Alfabetização em dados, uma competência fundamental para os adultos no seu “regresso às aulas”.

 As notícias sobre o “regresso às aulas” costumam andar à volta da educação das crianças e jovens. No entanto, há cada vez mais adultos a deixar os seus empregos e procurar uma mudança: segundo um estudo da Monster.com, 95% dos trabalhadores estão a pensar procurar um novo emprego e 92% estão até dispostos a mudar de setor para encontrar o lugar certo. Com esta agitação na rotatividade de pessoal, as empresas que mais rapidamente conseguirem melhorar e formar os seus colaboradores serão as que mais vão crescer. De acordo com uma pesquisa recente realizada pelo HR Dive e pelo SAS junto de líderes de RRHH, 88% dos entrevistados disseram que os planos de desenvolvimento dos colaboradores devem ser ajustados às lacunas de competências que as organizações agora enfrentam como resultado do COVID-19. 

Neste sentido, as melhores competências são aquelas que fazem a sociedade avançar. O estudo destaca que certas capacidades ou “hard skills” serão as mais necessárias, como aquelas relacionadas com IA, dados e analítica. Assim, a alfabetização digital e, mais especificamente, a alfabetização em dados ou “data literacy” é uma área-chave. 

Alfabetização em dados, uma competência fundamental para os adultos no seu “regresso às aulas” 

Uma competência emergente que foi acelerada pela desinformação relacionada com o COVID-19 é a alfabetização em dados, também conhecida pela sua terminologia em inglês “data literacy”. Trata-se da capacidade de consumir, interpretar e compreender dados, e é uma competência essencial para o sucesso na sociedade e nos locais de trabalho de hoje. 

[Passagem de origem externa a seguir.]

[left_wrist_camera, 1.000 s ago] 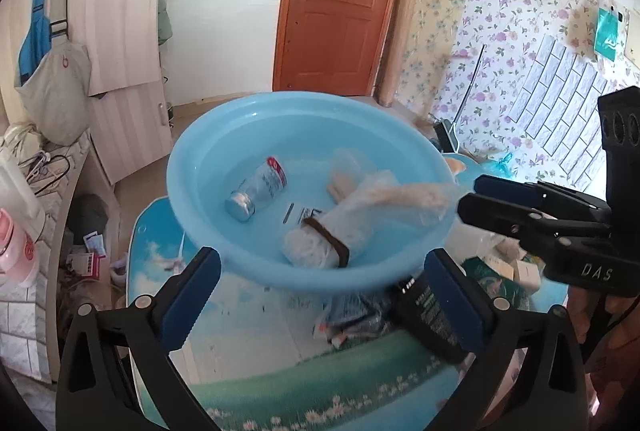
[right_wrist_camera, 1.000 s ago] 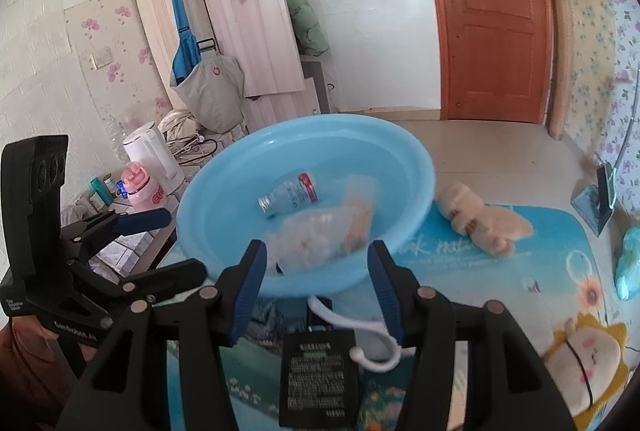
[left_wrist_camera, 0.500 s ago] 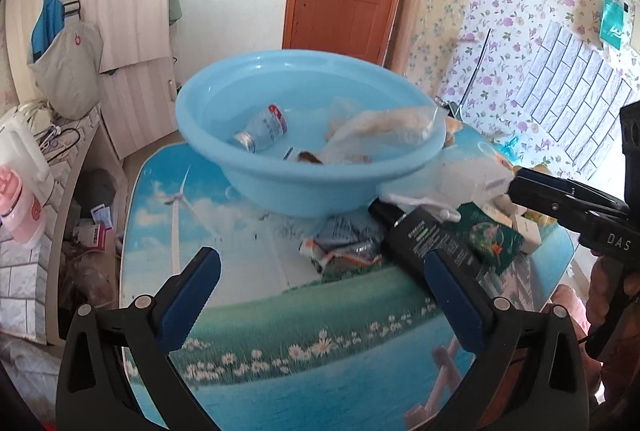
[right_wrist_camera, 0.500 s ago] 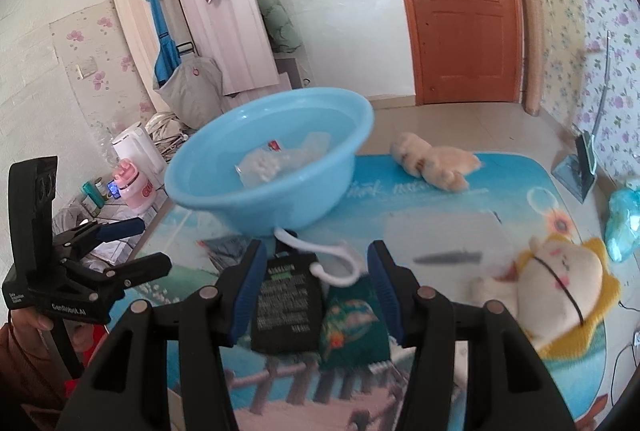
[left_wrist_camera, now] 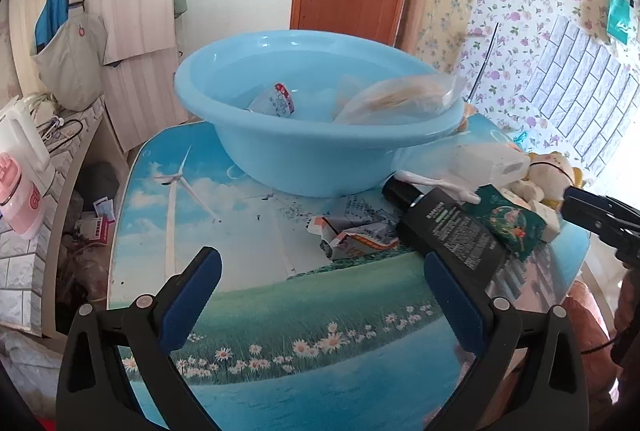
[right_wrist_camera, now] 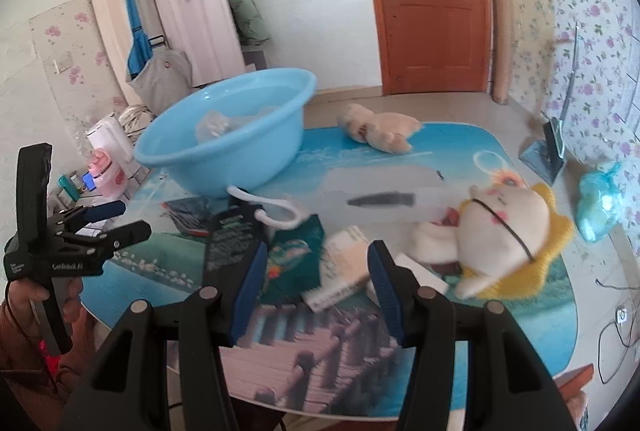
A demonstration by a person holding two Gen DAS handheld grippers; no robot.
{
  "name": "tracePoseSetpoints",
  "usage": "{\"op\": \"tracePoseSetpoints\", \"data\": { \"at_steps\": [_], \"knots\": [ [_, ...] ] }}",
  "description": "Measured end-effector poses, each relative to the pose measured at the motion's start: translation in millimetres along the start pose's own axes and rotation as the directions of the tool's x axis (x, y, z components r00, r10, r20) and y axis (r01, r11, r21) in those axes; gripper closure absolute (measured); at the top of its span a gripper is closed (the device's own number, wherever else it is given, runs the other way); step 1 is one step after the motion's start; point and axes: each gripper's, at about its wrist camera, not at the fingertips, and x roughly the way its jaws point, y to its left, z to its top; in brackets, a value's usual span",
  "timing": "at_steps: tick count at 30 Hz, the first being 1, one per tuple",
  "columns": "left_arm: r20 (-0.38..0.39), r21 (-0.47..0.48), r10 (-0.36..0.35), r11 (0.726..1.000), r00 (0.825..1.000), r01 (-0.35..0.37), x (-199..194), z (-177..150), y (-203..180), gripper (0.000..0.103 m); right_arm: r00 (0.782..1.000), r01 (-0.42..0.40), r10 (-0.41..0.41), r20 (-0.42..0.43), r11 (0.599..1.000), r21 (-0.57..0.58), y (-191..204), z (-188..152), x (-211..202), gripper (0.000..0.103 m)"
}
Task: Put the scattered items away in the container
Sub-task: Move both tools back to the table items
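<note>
The right gripper hangs above the near edge of the table, its blue-padded fingers spread apart with nothing between them. Framed in the gap are a green packet and a pale booklet, both flat on the table. Just left of the packet lies a black bottle, and a white loop curls beyond it. To the right a yellow-hooded doll lies on its side, touching a clear sleeve with a dark strip inside. A beige plush rests farther back, near the table's far edge.

The left gripper is held over the table's left side, its fingers also wide apart and empty. Ahead of it a crumpled wrapper sits between the gripper and the basin, beside the black bottle and green packet.

The basin, pale blue, stands at the back left of the table. Inside it are a small bottle with a red-and-white label and a clear bag that leans on the rim. In the right wrist view the left gripper shows at the side, gripped by a hand in a reddish sleeve.
</note>
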Motion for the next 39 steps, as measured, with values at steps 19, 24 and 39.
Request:
{"op": "tracePoseSetpoints", "data": {
  "at_steps": [19,24,39],
  "knots": [
    [-0.025,0.052,-0.003,0.999,1.0,0.005,39,10,-4,0.024,0.997,-0.002,-0.001,-0.081,0.999,-0.039,20,-3,35,0.05],
    [-0.032,0.069,-0.059,0.996,0.998,0.061,39,10,-13,0.052,0.995,0.007,-0.011,-0.099,0.999,-0.035,21,-3,43,0.05],
    [-0.036,0.098,-0.071,0.992,0.997,0.074,23,-3,-20,0.07,0.996,0.007,-0.011,-0.089,0.999,-0.047,23,-5,41,0.082]
  ]
}}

Que faixas etárias estão mais imersas no uso de dados e tecnologias relacionadas? Um teste de alfabetização em dados do SAS e do News Literacy Project revelou algumas tendências interessantes: as pessoas com mais escolaridade demonstraram ter maior alfabetização em dados; os millennials mais velhos, a Geração X e os Boomers estão mais capacitados do que os millennials mais jovens e a Geração Z; e, surpreendentemente, os Boomers parecem mostrar ter maior capacidade para analisar afirmações baseadas em dados nas redes sociais do que a própria Geração Z. 

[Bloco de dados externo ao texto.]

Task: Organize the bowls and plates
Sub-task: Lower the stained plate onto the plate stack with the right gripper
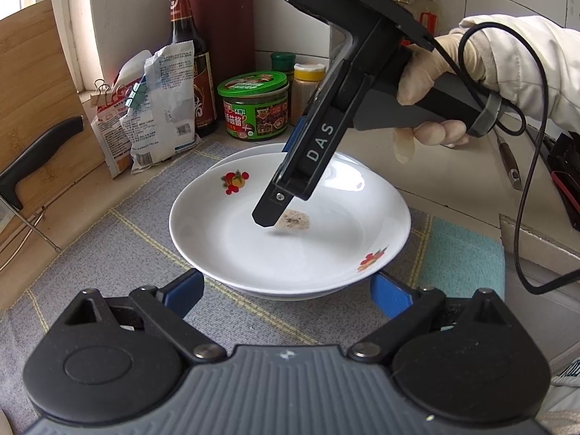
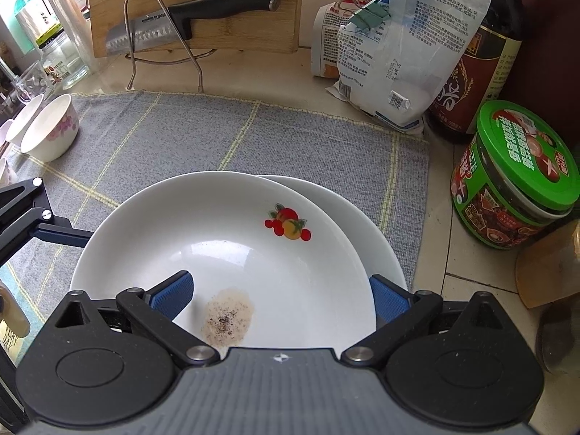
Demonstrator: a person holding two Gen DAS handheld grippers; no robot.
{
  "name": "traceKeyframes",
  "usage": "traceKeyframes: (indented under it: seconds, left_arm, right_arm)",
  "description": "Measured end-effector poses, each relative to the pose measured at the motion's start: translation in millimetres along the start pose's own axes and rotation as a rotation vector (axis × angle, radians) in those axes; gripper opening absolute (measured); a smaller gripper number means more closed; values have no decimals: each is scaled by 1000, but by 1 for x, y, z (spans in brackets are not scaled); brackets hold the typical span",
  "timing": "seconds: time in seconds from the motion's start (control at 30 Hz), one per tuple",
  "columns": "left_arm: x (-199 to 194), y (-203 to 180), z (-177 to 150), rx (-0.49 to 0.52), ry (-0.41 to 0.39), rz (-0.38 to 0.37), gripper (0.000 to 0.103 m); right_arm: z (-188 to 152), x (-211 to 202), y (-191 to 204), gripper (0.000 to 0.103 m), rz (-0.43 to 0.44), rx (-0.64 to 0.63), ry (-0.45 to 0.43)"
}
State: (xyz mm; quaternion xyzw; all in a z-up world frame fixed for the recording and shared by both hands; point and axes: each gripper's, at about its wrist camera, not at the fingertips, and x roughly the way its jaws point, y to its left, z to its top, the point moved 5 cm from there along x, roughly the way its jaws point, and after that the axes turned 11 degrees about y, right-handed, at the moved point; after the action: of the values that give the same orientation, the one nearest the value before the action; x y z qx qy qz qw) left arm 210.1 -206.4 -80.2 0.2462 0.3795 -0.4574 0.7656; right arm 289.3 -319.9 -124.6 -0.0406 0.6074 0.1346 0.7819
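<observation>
Right tongs (image 1: 279, 214) marked "DAS"; knife (image 2: 159, 29) reads "SUPOR".

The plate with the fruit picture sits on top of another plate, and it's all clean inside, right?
Not quite. The top plate does sit on another plate, but it isn't clean: the right wrist view shows a brownish speckled smear on its inside.

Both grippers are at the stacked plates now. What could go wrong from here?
1. The top plate sits off-centre on the lower plate, so a nudge may slide it.
2. The right gripper straddles the top plate's rim over a speckled residue; the fingers may smear it.
3. The jar stands close by and may get bumped.
</observation>
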Motion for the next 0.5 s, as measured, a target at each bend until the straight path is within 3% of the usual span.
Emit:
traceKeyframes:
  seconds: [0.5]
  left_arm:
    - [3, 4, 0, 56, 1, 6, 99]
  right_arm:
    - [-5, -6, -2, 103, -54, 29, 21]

“Penso que já não há dúvidas sobre a importância e o papel absolutamente primordial do conhecimento dos dados não só para as empresas como para a sociedade no seu todo. É uma questão de primeira ordem e a pandemia veio reforçar e mostrar-nos isso.” disse Ana Rita Teotónio, Education Sales & Advisor no SAS Portugal. “No SAS acreditamos no poder dos dados e é por isso que continuamos a apostar na educação digital para todas as idades e no desenvolvimento de competências relacionadas com os dados. Conhecimentos sobre IA, Analítica, Machine Learning… tudo isto é essencial para o atual mercado de trabalho que está cada vez mais ciente da importância destas áreas para as empresas.” 

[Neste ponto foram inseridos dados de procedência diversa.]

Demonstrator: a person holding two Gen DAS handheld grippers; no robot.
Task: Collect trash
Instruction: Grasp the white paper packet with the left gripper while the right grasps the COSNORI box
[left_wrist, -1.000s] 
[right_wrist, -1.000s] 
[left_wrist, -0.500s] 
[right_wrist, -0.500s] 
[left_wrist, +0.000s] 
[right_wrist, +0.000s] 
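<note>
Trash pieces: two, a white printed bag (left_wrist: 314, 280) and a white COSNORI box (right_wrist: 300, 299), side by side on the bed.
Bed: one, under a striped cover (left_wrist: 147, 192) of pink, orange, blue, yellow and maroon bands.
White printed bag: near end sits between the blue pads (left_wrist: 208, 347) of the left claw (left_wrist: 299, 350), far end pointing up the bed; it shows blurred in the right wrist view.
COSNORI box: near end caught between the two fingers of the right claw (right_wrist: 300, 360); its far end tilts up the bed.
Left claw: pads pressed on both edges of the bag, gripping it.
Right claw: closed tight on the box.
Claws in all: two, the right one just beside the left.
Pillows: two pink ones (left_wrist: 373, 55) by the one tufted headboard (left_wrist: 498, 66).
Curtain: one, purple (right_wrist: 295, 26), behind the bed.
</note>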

SAS aposta na educação para todas as idades 

Desde o conteúdo das redes sociais a smartwatches ou monitores domésticos de saúde, os dados tornaram-se parte fundamental das nossas vidas. Desta forma, para desenvolver competências relacionadas com dados em qualquer pessoa e em qualquer lugar, o SAS lançou o Data Literacy Essentials, um curso de e-learning gratuito que introduz os fundamentos dos dados, assim como o que significa ser alfabetizado em dados. Além disso, foca também os desafios éticos – como pesquisamos, interpretamos e apresentamos os dados de forma responsável – e como os preconceitos e prejulgamentos influenciam a forma como interagimos e comunicamos os dados. 

O DataFly é uma ferramenta gratuita para professores e alunos que oferece uma forma simples, rápida e atrativa de recolher e explorar os dados dos estudantes em tempo real. Com o CodeSnaps, os alunos resolvem problemas enquanto constroem um programa usando blocos de codificação impressos e executam o programa através de um robô conectado, como o Sphero, o SPRK, o SPRK + e o Ollie. Por sua vez, o Data Drives ajuda os alunos a repensar a forma como a escola se envolve com a comunidade. 

À medida que fazem perguntas, recolhem dados e, de seguida, analisam e interpretam as respostas, os alunos começam a pensar de forma crítica sobre os fatores que influenciam os resultados e são capazes de descobrir o potencial dos dados.